On Tuesday, Ant Financial, Alibaba’s financial service affiliate, released its 2015 Alipay consumer spending report. Alipay is a business operated by Ant Financial and China’s largest third-party online payment service provider. This annual report sheds light on the online consumption behavior of Chinese people and the penetration of mobile internet in China.
1. Shanghai tops the list
Shanghai residents topped the list by spending an average of RMB 104,155 (USD 15,832) per person on Alipay in 2015, more than any other provincial-level regions in China. Zhejiang province followed closely at RMB 94,192, with Beijing, Jiangsu province and Fujian province tailing behind.

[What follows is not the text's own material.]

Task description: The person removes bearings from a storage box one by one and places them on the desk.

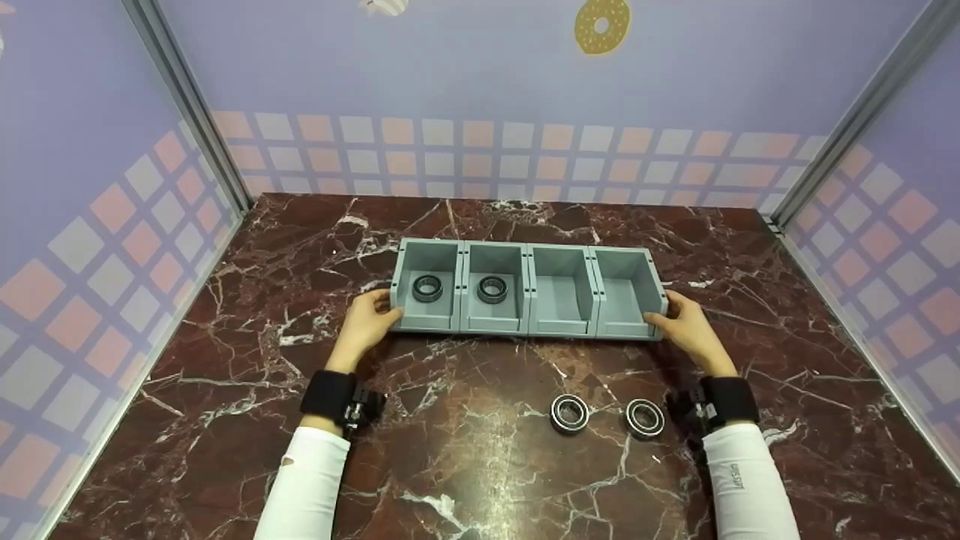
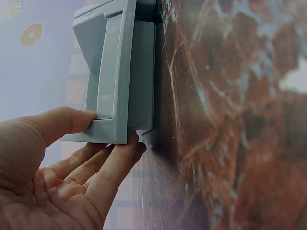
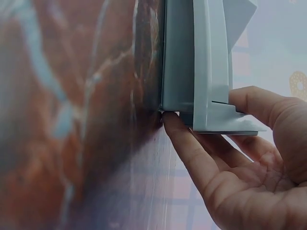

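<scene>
A row of joined grey plastic bins (image 1: 495, 325) stands on the marbled table, its low front lips toward me. My left hand (image 1: 367, 321) grips the row's left end. In the left wrist view, that thumb (image 2: 76, 120) presses the front corner while the fingers lie along the outer side wall. At the other end, my right hand (image 1: 685, 327) holds the right side wall between thumb and fingers (image 3: 192, 155). One ball bearing (image 1: 427, 298) lies flat in the leftmost bin. Another bearing (image 1: 493, 299) lies in the bin beside it. The two right bins hold nothing.
Two loose bearings, one (image 1: 569, 430) left of the other (image 1: 645, 435), lie on the dark red marbled table (image 1: 465, 480) in front of the bins, near the right wrist. Purple panels with pink and white squares (image 1: 478, 133) enclose the back and sides.
</scene>
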`<state>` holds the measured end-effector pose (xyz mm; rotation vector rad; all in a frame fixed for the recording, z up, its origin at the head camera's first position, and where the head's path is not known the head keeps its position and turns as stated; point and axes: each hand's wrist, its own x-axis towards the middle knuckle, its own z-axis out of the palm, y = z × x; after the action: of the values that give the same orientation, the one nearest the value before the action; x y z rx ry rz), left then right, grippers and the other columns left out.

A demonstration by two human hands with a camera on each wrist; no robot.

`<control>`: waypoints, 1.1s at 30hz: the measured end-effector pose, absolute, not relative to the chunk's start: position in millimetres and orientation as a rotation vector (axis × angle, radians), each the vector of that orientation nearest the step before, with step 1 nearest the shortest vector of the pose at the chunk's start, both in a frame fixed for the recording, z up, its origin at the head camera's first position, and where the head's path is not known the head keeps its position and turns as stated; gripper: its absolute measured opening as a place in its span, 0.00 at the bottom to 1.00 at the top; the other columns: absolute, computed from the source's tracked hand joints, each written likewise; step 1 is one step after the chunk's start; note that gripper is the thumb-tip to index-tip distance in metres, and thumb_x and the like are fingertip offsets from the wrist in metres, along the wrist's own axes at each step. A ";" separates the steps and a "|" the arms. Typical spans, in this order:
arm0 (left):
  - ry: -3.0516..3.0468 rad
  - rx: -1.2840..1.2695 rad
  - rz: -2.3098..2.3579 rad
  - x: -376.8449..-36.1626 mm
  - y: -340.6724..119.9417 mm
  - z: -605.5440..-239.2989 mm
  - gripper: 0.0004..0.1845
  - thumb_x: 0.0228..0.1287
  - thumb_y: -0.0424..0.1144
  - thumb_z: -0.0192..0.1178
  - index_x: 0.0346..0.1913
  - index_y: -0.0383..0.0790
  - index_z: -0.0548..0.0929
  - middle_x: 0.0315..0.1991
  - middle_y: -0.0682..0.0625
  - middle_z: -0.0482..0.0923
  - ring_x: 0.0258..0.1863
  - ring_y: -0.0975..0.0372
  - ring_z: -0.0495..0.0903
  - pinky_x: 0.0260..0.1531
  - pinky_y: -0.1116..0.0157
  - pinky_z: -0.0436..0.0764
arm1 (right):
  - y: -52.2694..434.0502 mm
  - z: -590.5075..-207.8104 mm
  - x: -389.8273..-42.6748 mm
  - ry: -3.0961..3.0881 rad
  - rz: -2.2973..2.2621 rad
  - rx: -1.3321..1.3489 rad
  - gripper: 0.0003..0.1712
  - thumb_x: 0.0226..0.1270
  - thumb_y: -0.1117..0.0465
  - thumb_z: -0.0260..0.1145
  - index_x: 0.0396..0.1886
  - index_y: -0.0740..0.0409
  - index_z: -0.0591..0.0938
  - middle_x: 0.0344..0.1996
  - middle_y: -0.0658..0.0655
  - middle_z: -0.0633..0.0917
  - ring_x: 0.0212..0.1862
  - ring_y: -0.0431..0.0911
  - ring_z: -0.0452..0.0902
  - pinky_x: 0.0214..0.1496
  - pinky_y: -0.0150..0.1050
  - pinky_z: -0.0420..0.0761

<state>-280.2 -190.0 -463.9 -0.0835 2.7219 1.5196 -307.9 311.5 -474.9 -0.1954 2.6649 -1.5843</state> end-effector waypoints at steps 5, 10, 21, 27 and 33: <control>2.735 -0.088 1.518 -282.0 -190.5 -465.8 0.28 0.73 0.32 0.57 0.71 0.20 0.68 0.67 0.24 0.72 0.69 0.37 0.74 0.70 0.48 0.77 | 312.4 -476.2 -310.4 2.680 -1.572 -0.205 0.29 0.71 0.71 0.61 0.68 0.79 0.69 0.57 0.80 0.80 0.41 0.28 0.78 0.41 0.21 0.78; 2.741 -0.090 1.511 -282.0 -191.2 -466.6 0.28 0.73 0.32 0.56 0.71 0.20 0.68 0.68 0.24 0.72 0.69 0.37 0.74 0.70 0.47 0.76 | 311.6 -476.9 -311.6 2.681 -1.585 -0.191 0.30 0.70 0.72 0.61 0.69 0.80 0.68 0.58 0.81 0.79 0.40 0.27 0.77 0.40 0.21 0.79; 2.727 -0.093 1.537 -281.8 -189.6 -466.9 0.28 0.73 0.31 0.56 0.70 0.19 0.68 0.68 0.23 0.72 0.69 0.37 0.74 0.70 0.47 0.76 | 311.7 -476.4 -310.5 2.690 -1.573 -0.190 0.30 0.71 0.72 0.60 0.70 0.79 0.67 0.60 0.81 0.78 0.41 0.26 0.75 0.42 0.20 0.78; 2.734 -0.086 1.504 -280.6 -190.7 -466.2 0.28 0.73 0.31 0.56 0.71 0.20 0.67 0.68 0.24 0.71 0.69 0.37 0.74 0.70 0.46 0.76 | 311.9 -477.4 -310.4 2.685 -1.578 -0.206 0.31 0.71 0.72 0.60 0.71 0.80 0.66 0.61 0.81 0.77 0.43 0.27 0.75 0.43 0.19 0.78; 2.748 -0.078 1.504 -281.6 -190.5 -466.2 0.28 0.73 0.31 0.56 0.71 0.20 0.68 0.67 0.23 0.72 0.68 0.36 0.75 0.70 0.46 0.77 | 313.3 -478.1 -312.6 2.697 -1.574 -0.201 0.30 0.70 0.73 0.60 0.70 0.80 0.67 0.59 0.80 0.79 0.41 0.26 0.75 0.43 0.19 0.77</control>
<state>-281.6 -190.5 -466.2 -0.0782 2.7483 1.5041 -312.6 313.3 -478.1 -0.2011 2.6970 -1.5742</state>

In terms of total payment volume by provincial-level regions, Guangdong, Zhejiang, Jiangsu, Shanghai and Beijing ranked top five on the list, while central and western provinces including Anhui, Sichuan, Jiangxi, Henan and Guizhou had the highest year-on-year growth by total volume.
The top 100 counties that spent the highest amount on average were from Zhejiang, Jiangsu and Fujian provinces.
2. 65% of transactions made through mobile devices
With ongoing advances in mobile Internet technology and the booming of the Chinese smartphone market, spurred by domestic phone makers Huawei and Xiaomi, Chinese people continue to shift from desktop PCs to smartphones. According to a report by the China Internet Network Information Center, there were 594 million mobile netizens as of mid-2015, an increase of 36.79 million in just half a year.
Alipay found that 65% of consumer transactions were made through mobile devices. Compared with 2014, mobile payment grew by 15.8%. More consumers in rural areas used their mobile devices to pay for online shopping. Tibet saw the highest proportion of mobile payments at 83.3%.
3. Food delivery and ride hailing
“Food delivery” and “ride hailing” were buzzwords among Chinese residents, owing to the rise of companies like DidiKuaidi, Uber, Meituan and Ele.me. Residents from Hangzhou, Wuhan, Wenzhou and Shanghai ordered the most food online in 2015. People spent an average of RMB 20 on every ride they ordered on Alipay. Residents of Hangzhou ordered 11.4% of the rides in China, followed by Chengdu, Guangzhou, Shanghai and Beijing. It is not surprising that Hangzhou ranked first, because in late 2015, the number of daily Uber orders in Hangzhou ranked fifth globally.
4. Enormous overseas consumption
In 2015, overseas purchases made by Chinese online shoppers, commonly known as Haitao, reached RMB 844 per person. Guangdong residents made the most overseas purchases, accounting for 11.6% of total national transactions. Zhejiang province comes closely on Guangdong’s heels at 10%. First-tier cities led the nation in terms of online overseas spending, but there is an increase of shoppers from second- and third-tier cities buying products from overseas online retailers.
Overall, Chinese residents spent RMB 1,285 on average on Alipay when shopping overseas. 72% of consumers making overseas purchases were female shoppers.
Residents in many less-developed cities had stronger overseas purchasing power, judging by the amount they spent on a single purchase.
5. People in small cities favor red envelopes
Red envelopes, or “hongbao”, is a way to transfer small amounts of money online as gifts. They became a hit on social network Wechat after Chinese New Year in 2014. Alipay launched their own red envelopes soon afterwards. The report discovered that residents of two cities from Fujian and Zhejiang provinces were the most generous in distributing hongbao, spending an average of RMB 1,477 and RMB 1,433 per person, respectively. This may be due to the tradition of distributing red envelopes in coastal provinces. The report also found that small city dwellers spent more per person on hongbao than residents in big cities. Peaks for hongbao distribution are holidays like the Double Seventh Festival in August, known as the traditional Chinese Valentine’s Day.